À mesure que les archives judiciaires américaines se dévoilent, le scandale entourant Jeffrey Epstein continue d’étendre ses ramifications bien au-delà des frontières des États-Unis. Dernière révélation relayée par BBC : à la veille de son arrestation en juillet 2019 à New York pour trafic sexuel, le financier déchu aurait tenté de finaliser l’acquisition d’un somptueux palais à Marrakech. Une opération spectaculaire, interrompue in extremis, qui jette une lumière nouvelle sur ses ambitions marocaines.
La propriété convoitée, baptisée Bin Ennakhil ,« entre les palmiers » ,est située au cœur de la très prisée Palmeraie de Marrakech. Présentée dans les documents consultés par la BBC comme un chef-d’œuvre architectural, la demeure aurait nécessité trois années de travaux et mobilisé près de 1 300 artisans. Zelliges finement ciselés, plafonds sculptés à la main, patios majestueux : tout y évoque l’opulence et le raffinement de l’artisanat marocain.
Epstein s’intéressait à ce domaine depuis 2011. Mais les discussions avec son propriétaire, l’homme d’affaires allemand Gunter Kiss, se sont longtemps heurtées à des divergences financières. Après des années de négociations laborieuses, un accord finit pourtant par émerger à l’été 2019.

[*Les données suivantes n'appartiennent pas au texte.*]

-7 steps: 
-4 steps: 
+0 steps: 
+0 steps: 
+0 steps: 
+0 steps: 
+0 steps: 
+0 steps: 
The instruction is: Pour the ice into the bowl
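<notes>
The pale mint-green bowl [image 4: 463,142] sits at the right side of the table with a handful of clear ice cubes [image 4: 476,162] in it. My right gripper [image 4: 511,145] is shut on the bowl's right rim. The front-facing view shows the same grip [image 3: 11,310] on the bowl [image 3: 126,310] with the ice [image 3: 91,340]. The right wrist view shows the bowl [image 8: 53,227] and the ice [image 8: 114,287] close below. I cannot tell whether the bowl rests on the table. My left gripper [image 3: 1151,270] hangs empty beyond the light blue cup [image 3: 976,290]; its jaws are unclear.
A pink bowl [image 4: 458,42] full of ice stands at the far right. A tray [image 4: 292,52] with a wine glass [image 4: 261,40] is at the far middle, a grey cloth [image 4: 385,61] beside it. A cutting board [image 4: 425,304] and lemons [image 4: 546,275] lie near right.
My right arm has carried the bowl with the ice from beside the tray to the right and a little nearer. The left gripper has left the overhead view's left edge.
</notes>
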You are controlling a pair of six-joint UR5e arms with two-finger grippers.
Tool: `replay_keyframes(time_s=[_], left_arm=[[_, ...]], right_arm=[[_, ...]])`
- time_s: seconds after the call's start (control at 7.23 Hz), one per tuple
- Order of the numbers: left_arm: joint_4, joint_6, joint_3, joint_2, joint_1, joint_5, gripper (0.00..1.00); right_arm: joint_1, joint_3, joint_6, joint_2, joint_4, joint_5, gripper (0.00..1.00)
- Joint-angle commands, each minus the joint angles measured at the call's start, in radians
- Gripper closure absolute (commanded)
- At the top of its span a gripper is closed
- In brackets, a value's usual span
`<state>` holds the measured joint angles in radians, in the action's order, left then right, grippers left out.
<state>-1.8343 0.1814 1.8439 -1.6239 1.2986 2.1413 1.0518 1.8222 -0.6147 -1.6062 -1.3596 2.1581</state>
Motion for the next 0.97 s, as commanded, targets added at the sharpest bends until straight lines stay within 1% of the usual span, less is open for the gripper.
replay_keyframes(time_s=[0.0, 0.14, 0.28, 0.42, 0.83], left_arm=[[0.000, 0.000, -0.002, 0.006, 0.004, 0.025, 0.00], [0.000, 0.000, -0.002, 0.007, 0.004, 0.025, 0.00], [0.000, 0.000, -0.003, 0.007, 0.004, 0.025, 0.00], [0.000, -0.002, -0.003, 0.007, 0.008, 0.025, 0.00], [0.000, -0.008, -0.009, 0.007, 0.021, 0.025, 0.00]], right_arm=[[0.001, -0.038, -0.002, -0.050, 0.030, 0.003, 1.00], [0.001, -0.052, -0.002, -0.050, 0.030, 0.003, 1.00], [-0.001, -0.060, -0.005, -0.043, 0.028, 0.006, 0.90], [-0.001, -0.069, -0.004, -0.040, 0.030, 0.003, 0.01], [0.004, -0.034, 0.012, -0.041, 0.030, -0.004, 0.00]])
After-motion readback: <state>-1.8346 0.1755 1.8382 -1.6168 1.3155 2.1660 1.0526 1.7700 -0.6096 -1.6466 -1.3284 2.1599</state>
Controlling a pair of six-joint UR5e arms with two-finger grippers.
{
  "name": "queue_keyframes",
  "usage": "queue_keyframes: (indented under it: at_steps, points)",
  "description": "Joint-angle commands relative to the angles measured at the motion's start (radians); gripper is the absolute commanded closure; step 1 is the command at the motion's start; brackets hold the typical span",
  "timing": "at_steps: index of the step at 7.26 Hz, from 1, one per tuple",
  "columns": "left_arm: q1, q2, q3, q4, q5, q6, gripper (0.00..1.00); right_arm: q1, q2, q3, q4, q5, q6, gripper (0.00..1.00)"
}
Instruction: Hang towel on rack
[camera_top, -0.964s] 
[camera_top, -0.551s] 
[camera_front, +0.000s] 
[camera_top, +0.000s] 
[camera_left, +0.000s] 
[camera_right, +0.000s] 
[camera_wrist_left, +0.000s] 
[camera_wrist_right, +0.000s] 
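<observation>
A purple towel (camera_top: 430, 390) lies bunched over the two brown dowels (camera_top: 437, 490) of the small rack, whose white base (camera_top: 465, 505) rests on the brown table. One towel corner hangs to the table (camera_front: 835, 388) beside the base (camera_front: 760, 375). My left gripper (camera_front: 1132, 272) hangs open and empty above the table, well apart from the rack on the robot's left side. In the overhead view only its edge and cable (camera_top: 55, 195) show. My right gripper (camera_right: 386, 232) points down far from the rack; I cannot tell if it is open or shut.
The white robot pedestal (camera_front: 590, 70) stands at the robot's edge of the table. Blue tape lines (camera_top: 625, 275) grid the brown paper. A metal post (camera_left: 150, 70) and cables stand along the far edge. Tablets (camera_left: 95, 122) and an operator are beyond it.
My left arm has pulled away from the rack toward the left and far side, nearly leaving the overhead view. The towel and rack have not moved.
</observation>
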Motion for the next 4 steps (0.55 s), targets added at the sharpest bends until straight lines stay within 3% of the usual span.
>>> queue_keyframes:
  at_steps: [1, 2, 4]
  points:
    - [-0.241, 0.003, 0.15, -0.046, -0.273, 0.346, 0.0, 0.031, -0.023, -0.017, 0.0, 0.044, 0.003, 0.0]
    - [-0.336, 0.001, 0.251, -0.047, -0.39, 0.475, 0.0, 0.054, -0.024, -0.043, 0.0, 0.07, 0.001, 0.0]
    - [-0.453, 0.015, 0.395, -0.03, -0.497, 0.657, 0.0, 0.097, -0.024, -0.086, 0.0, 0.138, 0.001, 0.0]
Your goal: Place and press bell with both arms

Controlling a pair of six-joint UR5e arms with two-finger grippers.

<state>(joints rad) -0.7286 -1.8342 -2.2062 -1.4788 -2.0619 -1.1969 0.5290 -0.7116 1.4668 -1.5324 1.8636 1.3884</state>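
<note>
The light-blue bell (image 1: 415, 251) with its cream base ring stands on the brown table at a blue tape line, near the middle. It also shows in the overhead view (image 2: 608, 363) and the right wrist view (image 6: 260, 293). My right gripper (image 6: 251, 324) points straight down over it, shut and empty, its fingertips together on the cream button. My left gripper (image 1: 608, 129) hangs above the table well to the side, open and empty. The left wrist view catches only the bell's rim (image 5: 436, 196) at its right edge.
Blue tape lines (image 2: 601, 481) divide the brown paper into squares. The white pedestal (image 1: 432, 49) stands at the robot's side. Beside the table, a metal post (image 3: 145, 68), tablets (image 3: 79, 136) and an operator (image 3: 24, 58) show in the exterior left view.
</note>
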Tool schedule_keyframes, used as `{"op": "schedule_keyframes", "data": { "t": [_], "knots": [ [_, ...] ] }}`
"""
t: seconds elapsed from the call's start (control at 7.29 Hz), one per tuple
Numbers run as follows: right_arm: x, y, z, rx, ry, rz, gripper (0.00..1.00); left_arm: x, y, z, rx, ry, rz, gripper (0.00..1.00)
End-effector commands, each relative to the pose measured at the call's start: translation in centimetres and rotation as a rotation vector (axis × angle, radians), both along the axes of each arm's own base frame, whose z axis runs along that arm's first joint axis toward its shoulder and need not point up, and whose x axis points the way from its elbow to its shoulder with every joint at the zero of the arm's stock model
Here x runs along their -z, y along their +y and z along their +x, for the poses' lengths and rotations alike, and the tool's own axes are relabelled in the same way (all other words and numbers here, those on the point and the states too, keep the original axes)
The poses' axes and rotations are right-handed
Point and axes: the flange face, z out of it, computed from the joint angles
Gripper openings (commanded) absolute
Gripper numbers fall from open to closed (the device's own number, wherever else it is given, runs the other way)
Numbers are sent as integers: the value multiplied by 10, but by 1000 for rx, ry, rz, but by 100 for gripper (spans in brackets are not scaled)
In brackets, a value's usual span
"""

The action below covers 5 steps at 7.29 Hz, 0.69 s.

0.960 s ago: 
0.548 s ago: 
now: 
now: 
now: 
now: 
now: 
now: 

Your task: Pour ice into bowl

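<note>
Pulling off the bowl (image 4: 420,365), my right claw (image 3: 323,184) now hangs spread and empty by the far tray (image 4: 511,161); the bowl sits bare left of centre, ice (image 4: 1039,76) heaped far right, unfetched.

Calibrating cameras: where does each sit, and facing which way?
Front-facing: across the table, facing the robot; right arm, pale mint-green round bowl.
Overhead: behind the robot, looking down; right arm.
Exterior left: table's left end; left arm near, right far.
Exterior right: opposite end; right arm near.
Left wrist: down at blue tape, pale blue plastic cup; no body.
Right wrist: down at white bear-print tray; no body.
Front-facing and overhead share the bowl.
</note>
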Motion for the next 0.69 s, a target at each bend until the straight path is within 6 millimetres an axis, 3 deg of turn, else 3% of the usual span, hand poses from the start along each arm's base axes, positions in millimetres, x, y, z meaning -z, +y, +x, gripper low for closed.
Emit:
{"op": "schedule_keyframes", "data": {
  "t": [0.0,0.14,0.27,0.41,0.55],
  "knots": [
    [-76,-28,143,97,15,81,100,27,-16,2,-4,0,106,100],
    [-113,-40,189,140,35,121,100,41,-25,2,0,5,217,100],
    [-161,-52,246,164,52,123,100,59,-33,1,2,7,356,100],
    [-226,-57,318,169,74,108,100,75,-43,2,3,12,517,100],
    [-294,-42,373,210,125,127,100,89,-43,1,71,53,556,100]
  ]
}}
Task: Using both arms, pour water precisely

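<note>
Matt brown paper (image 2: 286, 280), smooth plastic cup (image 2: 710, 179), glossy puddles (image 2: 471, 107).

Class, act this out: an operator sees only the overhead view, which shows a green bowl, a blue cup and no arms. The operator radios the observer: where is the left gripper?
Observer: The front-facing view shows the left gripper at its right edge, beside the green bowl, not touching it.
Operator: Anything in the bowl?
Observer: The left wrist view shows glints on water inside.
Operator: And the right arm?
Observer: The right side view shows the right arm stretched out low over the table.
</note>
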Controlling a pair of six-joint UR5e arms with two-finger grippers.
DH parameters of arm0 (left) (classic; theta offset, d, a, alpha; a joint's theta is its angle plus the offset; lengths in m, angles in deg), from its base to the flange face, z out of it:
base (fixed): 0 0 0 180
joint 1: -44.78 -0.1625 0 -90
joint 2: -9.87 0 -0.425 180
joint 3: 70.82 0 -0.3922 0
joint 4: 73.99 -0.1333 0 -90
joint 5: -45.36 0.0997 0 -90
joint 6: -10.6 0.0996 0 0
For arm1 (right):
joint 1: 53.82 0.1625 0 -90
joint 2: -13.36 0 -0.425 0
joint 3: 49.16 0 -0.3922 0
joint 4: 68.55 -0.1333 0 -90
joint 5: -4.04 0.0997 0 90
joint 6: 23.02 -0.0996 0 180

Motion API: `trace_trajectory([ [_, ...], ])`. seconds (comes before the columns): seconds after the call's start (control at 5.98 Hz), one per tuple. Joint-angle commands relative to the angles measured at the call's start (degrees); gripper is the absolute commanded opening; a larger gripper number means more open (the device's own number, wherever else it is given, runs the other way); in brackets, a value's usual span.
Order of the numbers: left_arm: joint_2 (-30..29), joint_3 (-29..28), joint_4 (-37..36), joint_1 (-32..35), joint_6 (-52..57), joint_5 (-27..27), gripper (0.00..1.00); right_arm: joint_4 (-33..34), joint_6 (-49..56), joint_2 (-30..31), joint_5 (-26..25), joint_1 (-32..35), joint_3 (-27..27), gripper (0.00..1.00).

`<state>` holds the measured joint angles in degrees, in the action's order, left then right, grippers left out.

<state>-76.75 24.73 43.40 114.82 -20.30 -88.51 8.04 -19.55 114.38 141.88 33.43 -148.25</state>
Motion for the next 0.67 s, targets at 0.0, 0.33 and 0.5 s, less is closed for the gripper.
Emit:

Le 5 juillet 2019, soit la veille de son interpellation, Epstein ordonne un virement de 14,95 millions de dollars dans le cadre d’un rachat estimé à 18 millions d’euros de la société offshore détentrice du palais. Selon les documents publiés par le département américain de la Justice, il s’agirait de sa dernière transaction financière majeure avant son arrestation. Trois jours plus tard, son comptable, Richard Kahn, annule l’opération. L’achat ne sera jamais finalisé.
Un refuge potentiel ?
Cette tentative avortée a aussitôt alimenté les spéculations. Le Maroc ne dispose pas d’un traité d’extradition formel avec les États-Unis, bien que la coopération judiciaire entre Rabat et Washington soit avérée dans plusieurs dossiers criminels. Certains observateurs ont ainsi évoqué l’hypothèse d’un possible refuge.
Les documents judiciaires ne font cependant état d’aucune discussion explicite d’Epstein en ce sens. Un ancien associé, cité par la BBC, estime même que cette transaction démontre qu’il ne s’attendait pas à une arrestation imminente , tout en reconnaissant qu’un tel domaine aurait constitué un sanctuaire luxueux à l’abri des regards.
Des liens anciens avec le royaume
Les connexions d’Epstein avec le Maroc remontent au début des années 2000. Dans ses mémoires, Virginia Giuffre évoque un séjour à Tanger en compagnie d’Epstein et de Ghislaine Maxwell, destiné à s’inspirer de l’esthétique marocaine pour la décoration de résidences de prestige.
Après sa condamnation en 2008 aux États-Unis pour sollicitation de mineures, puis sa libération en 2010, son intérêt pour Marrakech semble s’intensifier. Des échanges révélés dans les dossiers judiciaires montrent qu’il aurait sollicité l’ancien ministre britannique Peter Mandelson afin de l’aider à recruter un assistant capable de lui dénicher une propriété dans la ville ocre.
À partir de 2012, Epstein multiplie les séjours dans la Palmeraie, quartier prisé par une élite internationale fortunée. Les négociations autour de Bin Ennakhil auraient été en grande partie pilotées par sa compagne, Karyna Shuliak, avec l’appui de l’agence Kensington Luxury Properties. À un stade avancé, une stratégie d’acquisition via la société offshore propriétaire du bien est envisagée, suscitant des interrogations d’ordre fiscal ,des accusations que l’agence a toujours rejetées, affirmant qu’aucune règle n’aurait été enfreinte.
Le symbole d’une chute
Au final, le palais de la Palmeraie restera un mirage. L’image est saisissante : celle d’un magnat aux moyens colossaux, prêt à s’offrir un joyau architectural aux portes du désert, quelques heures avant son arrestation.
Plus qu’un simple épisode immobilier, cette tentative avortée souligne l’ampleur internationale d’un scandale dont les ramifications continuent, année après année, d’alimenter révélations, enquêtes et débats. Le palais marocain, lui, demeure le témoin silencieux d’un projet inachevé ,ultime symbole d’une ascension fulgurante suivie d’une chute brutale.